Supplied data ->
● ● ● ● ●
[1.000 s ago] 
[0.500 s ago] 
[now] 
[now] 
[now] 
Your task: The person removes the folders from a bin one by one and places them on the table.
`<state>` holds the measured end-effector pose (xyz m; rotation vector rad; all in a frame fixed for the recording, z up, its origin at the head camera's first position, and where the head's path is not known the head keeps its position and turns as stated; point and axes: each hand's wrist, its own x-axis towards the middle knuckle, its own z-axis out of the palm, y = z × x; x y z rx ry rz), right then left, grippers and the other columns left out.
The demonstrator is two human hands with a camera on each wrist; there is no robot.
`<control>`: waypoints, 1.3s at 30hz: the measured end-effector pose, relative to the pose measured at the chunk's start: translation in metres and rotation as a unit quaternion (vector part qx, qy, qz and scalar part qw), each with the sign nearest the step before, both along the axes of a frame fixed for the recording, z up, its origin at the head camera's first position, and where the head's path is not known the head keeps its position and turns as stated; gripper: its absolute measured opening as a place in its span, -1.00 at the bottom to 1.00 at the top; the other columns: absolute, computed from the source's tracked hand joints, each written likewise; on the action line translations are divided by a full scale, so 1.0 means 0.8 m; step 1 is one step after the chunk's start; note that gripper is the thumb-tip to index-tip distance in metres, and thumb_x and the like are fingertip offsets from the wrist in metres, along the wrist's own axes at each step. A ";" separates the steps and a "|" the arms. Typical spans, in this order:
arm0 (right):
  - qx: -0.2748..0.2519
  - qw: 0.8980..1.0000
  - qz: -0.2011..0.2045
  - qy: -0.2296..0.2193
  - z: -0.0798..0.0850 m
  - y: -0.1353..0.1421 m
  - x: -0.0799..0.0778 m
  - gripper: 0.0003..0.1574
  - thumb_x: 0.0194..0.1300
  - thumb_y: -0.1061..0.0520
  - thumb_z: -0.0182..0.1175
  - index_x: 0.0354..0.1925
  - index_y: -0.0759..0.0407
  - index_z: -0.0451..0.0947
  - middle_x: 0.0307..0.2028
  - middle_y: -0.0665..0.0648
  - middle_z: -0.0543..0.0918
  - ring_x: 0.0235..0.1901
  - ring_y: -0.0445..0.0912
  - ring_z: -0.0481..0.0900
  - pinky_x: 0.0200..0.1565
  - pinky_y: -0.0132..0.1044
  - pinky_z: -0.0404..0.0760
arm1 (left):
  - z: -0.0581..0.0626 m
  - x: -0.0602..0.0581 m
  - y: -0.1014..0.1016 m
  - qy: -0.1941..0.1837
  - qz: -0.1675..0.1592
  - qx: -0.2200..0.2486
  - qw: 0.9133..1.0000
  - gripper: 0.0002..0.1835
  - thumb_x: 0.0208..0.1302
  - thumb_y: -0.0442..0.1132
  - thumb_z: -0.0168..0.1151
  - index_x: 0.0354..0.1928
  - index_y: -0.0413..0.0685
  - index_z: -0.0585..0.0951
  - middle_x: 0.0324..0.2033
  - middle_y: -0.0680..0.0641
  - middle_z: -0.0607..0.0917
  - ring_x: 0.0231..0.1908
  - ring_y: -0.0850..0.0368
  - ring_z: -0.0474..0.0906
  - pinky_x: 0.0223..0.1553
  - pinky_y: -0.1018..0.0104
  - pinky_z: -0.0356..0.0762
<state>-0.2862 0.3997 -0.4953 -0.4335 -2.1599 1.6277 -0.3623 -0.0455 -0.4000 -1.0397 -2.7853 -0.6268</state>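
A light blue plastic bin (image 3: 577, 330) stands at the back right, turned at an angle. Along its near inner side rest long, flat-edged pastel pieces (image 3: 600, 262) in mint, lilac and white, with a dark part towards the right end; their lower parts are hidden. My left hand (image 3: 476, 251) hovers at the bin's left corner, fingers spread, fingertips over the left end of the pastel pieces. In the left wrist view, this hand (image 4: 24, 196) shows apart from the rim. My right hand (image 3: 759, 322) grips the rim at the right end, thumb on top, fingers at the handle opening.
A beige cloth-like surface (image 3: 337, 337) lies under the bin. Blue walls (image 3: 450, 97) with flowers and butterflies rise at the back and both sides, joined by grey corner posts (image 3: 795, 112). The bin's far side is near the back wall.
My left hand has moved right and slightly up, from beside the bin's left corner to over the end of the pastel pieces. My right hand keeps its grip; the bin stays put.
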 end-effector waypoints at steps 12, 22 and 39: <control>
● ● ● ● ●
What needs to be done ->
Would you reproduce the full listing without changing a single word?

Solution to the problem ->
[1.000 s ago] 
[0.500 s ago] 
[now] 
[now] 
[now] 
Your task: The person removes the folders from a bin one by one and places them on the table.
`<state>` holds the measured end-effector pose (xyz m; rotation vector rad; all in a frame fixed for the recording, z up, its origin at the head camera's first position, and where the head's path is not known the head keeps its position and turns as stated; point and axes: each hand's wrist, its own x-axis towards the middle knuckle, its own z-axis out of the palm, y = z × x; x y z rx ry rz), right then left, grippers and the other columns left out.
The demonstrator is two human hands with a camera on each wrist; there is no robot.
`<control>`: waypoints, 1.3s at 30hz: the measured end-effector pose, relative to the pose measured at the chunk's start: translation in metres and rotation as a unit quaternion (vector part qx, qy, qz and scalar part qw), each with the sign nearest the step before, both along the axes of a frame fixed for the recording, z up, its origin at the head camera's first position, and where the head's path is not known the head keeps its position and turns as stated; gripper: its absolute measured opening as a place in its span, -1.00 at the bottom to 1.00 at the top; the other columns: absolute, computed from the source's tracked hand joints, each written likewise; on the action line translations are divided by a full scale, so 1.0 means 0.8 m; step 1 is one step after the chunk's start; note that gripper is the thumb-tip to index-tip distance in metres, and thumb_x and the like are fingertip offsets from the wrist in metres, along the wrist's own axes at each step. A ";" separates the steps and a "|" the arms. Typical spans, in this order:
arm0 (right):
  - qx: -0.2748..0.2519
  - qw: 0.8980..1.0000
  - qz: -0.2011..0.2045
  - qy: -0.2296..0.2193
  - z: -0.0798..0.0850 m
  - y: -0.1353..0.1421 m
  - x: -0.0799..0.0778 m
  - gripper: 0.0003..0.1574
  - thumb_x: 0.0194..0.1300
  - thumb_y: -0.1061..0.0520
  - thumb_z: -0.0182..0.1175
  - index_x: 0.0354..0.1925
  - index_y: -0.0759..0.0407
  - index_z: -0.0451..0.0947
  - middle_x: 0.0307..0.2028
  - middle_y: -0.0665..0.0648
  - middle_z: -0.0543..0.0918
  - ring_x: 0.0235..0.1901
  - ring_y: -0.0445..0.0912
  - ring_z: -0.0481..0.0900
  - pinky_x: 0.0200..0.1565
  - pinky_y: -0.0132..0.1044
  - pinky_z: -0.0404..0.0760
arm1 (left):
  - z: -0.0581..0.0626 m
  - x: -0.0602..0.0581 m
  - y: -0.1014..0.1016 m
  - qy: -0.1941..0.1837
  - qz: -0.1675..0.1592
  - qx: -0.2200..0.2486
  - qw: 0.9133..1.0000
  - gripper: 0.0002..0.1835
  - thumb_x: 0.0208..0.1302
  - thumb_y: -0.0442..0.1132
  - thumb_z: -0.0168..0.1151
  - index_x: 0.0354..0.1928
  - index_y: -0.0413..0.0685
  - index_z: -0.0585..0.0951
  - middle_x: 0.0324..0.2033
  - middle_y: -0.0680..0.0641
  - middle_z: -0.0607..0.0917
  - ring_x: 0.0231..0.1908
  - ring_y: -0.0850..0.0368
  - ring_z: -0.0474..0.0906
  - pinky_x: 0.0223..0.1553
  - pinky_y: -0.1018..0.0104
  - pinky_z: -0.0356..0.0762
<state>-0.2862 0.3997 -0.4953 -0.4335 -2.1599 1.6277 -0.3623 -0.0455 -0.4000 -1.0397 -2.7853 -0.6268</state>
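A light blue plastic bin (image 3: 577, 330) stands at the back right, turned at an angle. Along its near inner side rest long, flat-edged pastel pieces (image 3: 600, 262) in mint, lilac and white, with a dark part towards the right end; their lower parts are hidden. My left hand (image 3: 476, 251) hovers at the bin's left corner, fingers spread, fingertips over the left end of the pastel pieces. In the left wrist view, this hand (image 4: 24, 196) shows apart from the rim. My right hand (image 3: 759, 322) grips the rim at the right end, thumb on top, fingers at the handle opening.
A beige cloth-like surface (image 3: 337, 337) lies under the bin. Blue walls (image 3: 450, 97) with flowers and butterflies rise at the back and both sides, joined by grey corner posts (image 3: 795, 112). The bin's far side is near the back wall.
My left hand has moved right and slightly up, from beside the bin's left corner to over the end of the pastel pieces. My right hand keeps its grip; the bin stays put.
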 end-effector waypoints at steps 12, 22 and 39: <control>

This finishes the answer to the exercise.